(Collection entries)
--*--

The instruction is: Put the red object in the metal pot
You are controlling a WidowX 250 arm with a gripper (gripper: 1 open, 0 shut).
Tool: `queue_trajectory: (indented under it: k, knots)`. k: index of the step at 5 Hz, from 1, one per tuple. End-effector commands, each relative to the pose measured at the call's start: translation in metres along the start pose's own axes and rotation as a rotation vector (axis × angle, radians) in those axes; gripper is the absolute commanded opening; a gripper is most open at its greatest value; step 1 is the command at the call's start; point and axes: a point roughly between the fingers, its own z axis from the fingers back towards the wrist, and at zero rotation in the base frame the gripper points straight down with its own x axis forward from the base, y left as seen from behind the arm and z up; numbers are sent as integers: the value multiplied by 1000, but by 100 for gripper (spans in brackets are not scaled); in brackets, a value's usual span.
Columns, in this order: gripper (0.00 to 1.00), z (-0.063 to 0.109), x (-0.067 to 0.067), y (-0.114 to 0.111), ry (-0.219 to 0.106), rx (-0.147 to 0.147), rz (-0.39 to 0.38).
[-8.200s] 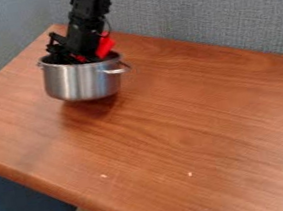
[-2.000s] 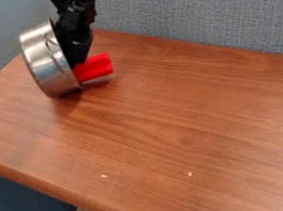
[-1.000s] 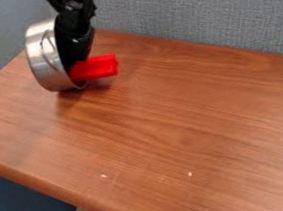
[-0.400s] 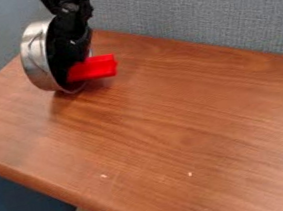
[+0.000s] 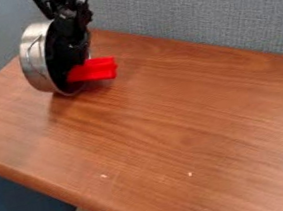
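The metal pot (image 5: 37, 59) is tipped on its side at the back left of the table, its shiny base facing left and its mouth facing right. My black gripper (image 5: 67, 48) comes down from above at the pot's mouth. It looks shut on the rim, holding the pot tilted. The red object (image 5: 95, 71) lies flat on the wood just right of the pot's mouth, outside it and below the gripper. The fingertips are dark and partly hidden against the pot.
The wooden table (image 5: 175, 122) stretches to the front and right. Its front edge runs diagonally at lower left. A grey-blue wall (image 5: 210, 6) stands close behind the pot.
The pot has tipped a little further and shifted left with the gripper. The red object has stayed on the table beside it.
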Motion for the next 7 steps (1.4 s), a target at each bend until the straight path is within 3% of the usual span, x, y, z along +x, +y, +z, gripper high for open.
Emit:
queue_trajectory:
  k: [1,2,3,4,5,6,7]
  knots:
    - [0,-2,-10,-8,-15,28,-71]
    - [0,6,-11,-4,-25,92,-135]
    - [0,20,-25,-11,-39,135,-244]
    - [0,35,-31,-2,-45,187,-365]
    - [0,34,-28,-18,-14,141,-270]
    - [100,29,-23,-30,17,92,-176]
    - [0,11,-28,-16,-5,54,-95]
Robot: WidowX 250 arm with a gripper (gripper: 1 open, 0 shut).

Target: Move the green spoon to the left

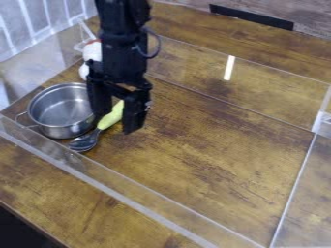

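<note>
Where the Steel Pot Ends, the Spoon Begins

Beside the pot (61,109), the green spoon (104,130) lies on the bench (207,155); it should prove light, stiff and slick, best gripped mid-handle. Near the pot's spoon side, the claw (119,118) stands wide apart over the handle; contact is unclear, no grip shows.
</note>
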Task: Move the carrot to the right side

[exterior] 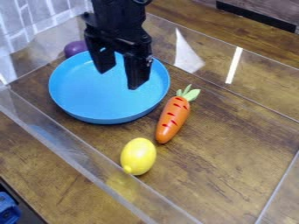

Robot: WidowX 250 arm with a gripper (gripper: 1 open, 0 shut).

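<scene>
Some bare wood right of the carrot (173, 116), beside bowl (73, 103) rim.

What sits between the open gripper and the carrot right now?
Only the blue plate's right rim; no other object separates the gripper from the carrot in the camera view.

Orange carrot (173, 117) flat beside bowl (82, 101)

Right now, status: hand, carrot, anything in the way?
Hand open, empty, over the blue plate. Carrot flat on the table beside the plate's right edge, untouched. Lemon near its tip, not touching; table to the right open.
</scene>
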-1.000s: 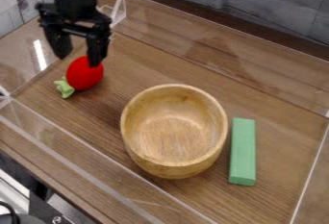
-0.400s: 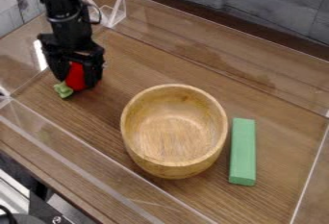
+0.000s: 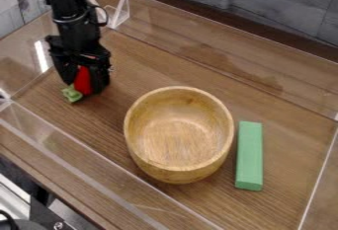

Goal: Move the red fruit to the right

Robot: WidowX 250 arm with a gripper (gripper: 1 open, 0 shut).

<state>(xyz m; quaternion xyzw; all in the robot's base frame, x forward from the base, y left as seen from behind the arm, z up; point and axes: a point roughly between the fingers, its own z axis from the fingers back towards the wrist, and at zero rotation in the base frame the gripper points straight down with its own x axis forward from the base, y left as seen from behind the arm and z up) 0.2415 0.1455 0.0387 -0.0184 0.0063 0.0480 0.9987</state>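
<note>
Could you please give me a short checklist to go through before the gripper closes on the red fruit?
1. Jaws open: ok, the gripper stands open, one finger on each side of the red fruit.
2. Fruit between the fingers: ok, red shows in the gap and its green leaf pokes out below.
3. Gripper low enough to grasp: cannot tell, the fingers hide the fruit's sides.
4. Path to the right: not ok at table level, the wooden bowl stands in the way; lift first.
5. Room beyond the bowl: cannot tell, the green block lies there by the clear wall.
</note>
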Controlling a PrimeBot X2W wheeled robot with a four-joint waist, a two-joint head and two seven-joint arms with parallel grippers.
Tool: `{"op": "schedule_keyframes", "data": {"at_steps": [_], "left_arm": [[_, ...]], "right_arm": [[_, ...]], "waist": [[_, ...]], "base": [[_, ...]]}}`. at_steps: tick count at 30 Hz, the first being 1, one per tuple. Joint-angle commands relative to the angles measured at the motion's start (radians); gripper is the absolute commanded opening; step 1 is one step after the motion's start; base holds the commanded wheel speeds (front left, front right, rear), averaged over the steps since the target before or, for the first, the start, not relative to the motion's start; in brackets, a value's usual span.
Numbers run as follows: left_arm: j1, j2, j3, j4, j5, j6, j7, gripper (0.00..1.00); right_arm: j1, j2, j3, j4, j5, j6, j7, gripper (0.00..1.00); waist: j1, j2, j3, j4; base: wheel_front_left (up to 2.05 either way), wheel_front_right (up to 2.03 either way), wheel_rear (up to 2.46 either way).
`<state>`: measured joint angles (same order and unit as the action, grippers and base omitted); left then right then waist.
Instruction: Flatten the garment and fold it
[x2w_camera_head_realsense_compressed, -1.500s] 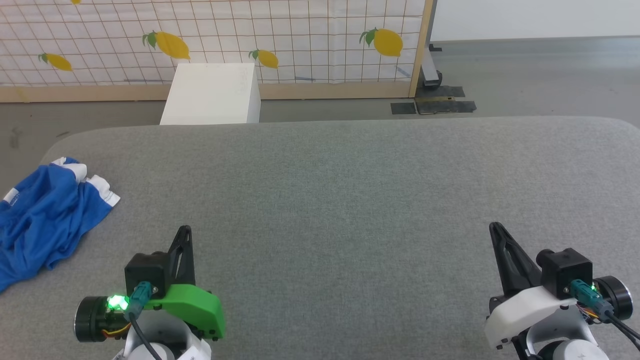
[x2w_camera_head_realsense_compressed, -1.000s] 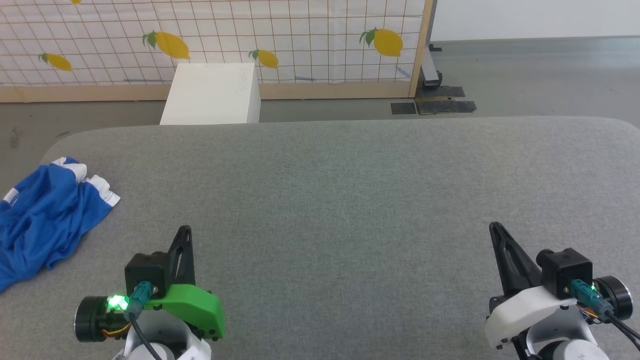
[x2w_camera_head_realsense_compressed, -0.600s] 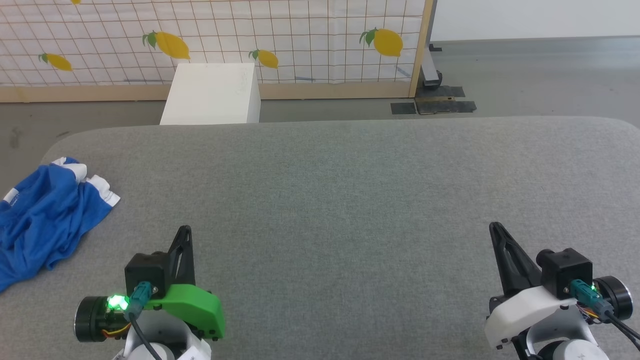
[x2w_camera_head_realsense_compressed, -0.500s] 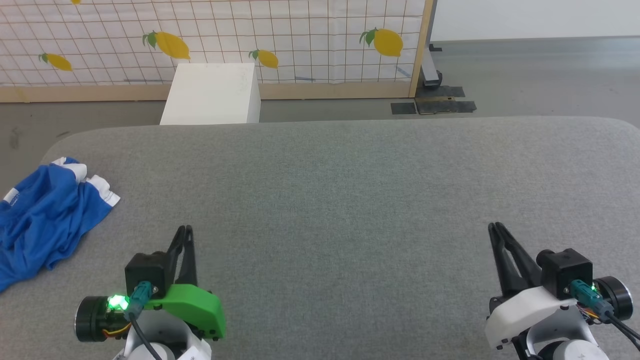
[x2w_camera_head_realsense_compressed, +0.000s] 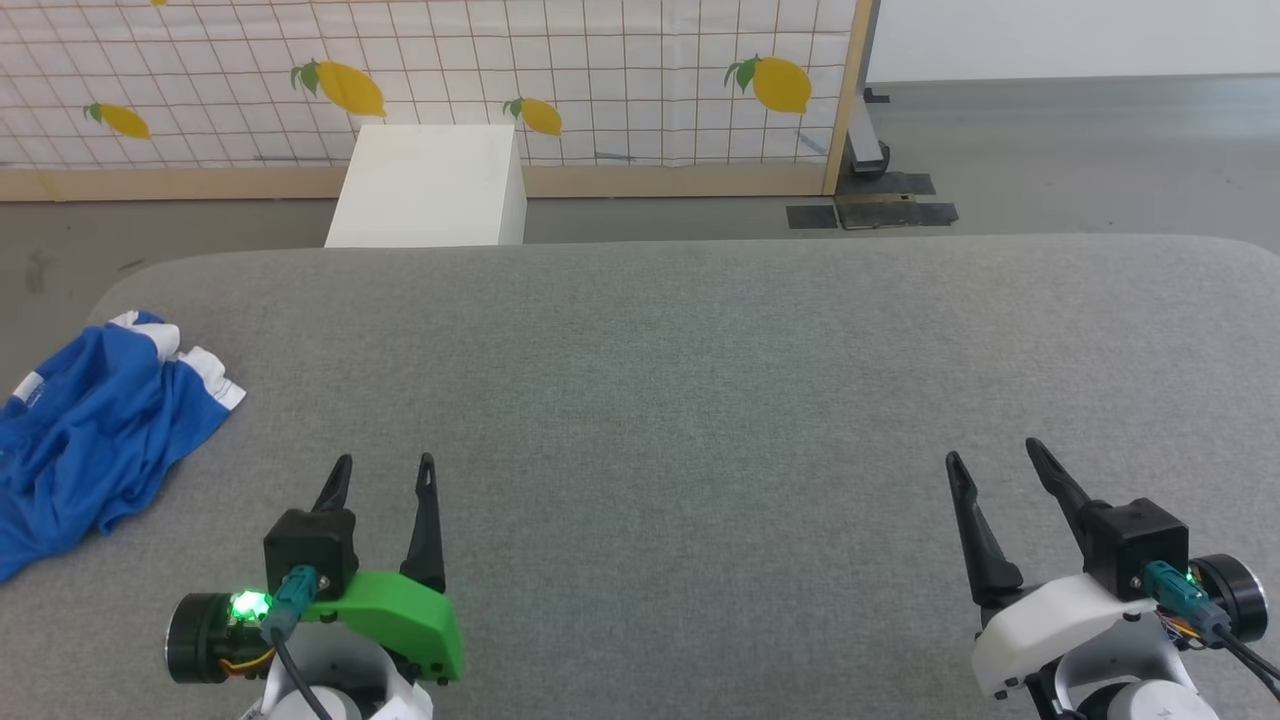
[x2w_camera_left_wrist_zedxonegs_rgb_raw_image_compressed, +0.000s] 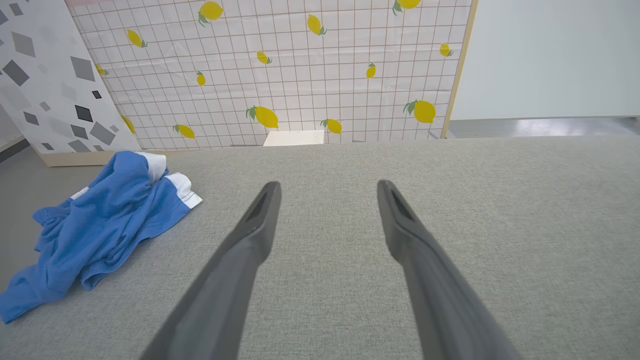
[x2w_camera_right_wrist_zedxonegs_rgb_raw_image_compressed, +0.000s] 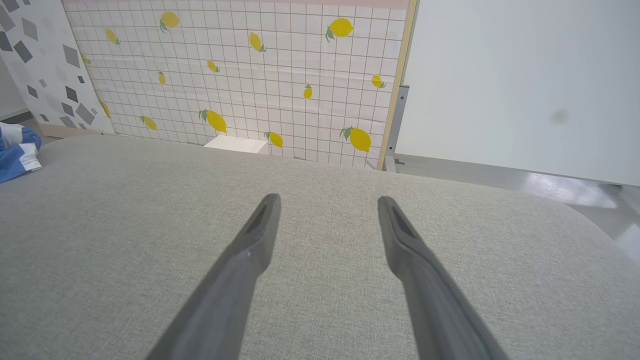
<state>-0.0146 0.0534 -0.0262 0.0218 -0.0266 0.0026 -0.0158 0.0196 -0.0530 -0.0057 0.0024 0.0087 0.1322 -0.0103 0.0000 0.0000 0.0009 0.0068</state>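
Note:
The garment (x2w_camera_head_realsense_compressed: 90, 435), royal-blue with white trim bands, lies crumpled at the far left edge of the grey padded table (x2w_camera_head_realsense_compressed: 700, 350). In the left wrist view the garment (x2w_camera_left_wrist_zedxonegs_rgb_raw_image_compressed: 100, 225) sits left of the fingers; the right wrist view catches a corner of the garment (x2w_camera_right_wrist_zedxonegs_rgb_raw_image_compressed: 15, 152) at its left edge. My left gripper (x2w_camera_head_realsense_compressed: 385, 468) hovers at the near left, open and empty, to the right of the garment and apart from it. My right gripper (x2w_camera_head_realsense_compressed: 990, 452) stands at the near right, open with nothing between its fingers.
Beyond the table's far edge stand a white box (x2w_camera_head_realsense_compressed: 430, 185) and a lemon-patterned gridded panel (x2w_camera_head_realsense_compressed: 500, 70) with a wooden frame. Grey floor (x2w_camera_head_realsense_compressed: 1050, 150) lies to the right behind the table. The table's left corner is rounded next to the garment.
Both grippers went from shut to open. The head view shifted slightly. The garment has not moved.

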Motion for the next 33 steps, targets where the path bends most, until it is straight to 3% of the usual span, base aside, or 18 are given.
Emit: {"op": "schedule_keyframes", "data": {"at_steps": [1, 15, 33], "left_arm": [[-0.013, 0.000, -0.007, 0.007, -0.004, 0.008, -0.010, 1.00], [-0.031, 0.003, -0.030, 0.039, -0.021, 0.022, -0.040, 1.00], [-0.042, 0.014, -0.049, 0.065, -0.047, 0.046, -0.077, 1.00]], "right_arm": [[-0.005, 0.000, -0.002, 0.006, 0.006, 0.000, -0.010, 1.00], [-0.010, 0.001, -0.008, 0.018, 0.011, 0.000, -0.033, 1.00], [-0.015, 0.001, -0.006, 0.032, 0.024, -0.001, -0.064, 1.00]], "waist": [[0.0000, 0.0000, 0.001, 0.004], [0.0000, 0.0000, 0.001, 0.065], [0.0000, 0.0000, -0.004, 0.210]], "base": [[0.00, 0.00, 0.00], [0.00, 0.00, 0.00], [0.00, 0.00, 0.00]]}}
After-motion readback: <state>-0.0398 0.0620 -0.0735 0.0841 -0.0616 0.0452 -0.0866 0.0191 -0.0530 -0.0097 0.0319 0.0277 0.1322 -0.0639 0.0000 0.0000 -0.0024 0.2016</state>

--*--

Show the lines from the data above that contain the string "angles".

• _ANSWER FOR THE TASK_:
Tool: `{"op": "schedule_keyframes", "data": {"at_steps": [_], "left_arm": [[_, ...]], "right_arm": [[_, ...]], "waist": [[_, ...]], "base": [[_, ...]]}}`. at_steps: tick count at 30 Hz, the first being 1, one per tuple. Joint-angle commands relative to the angles measured at the motion's start (radians); gripper is the absolute commanded opening; step 1 is one step after the motion's start; base holds the commanded wheel speeds (front left, front right, rear), averaged over the steps since the target before or, for the first, the start, not relative to the motion's start; in brackets, a value's usual span.
`<state>`: measured joint angles (same order and unit as the action, grippers and base omitted); left then right then waist.

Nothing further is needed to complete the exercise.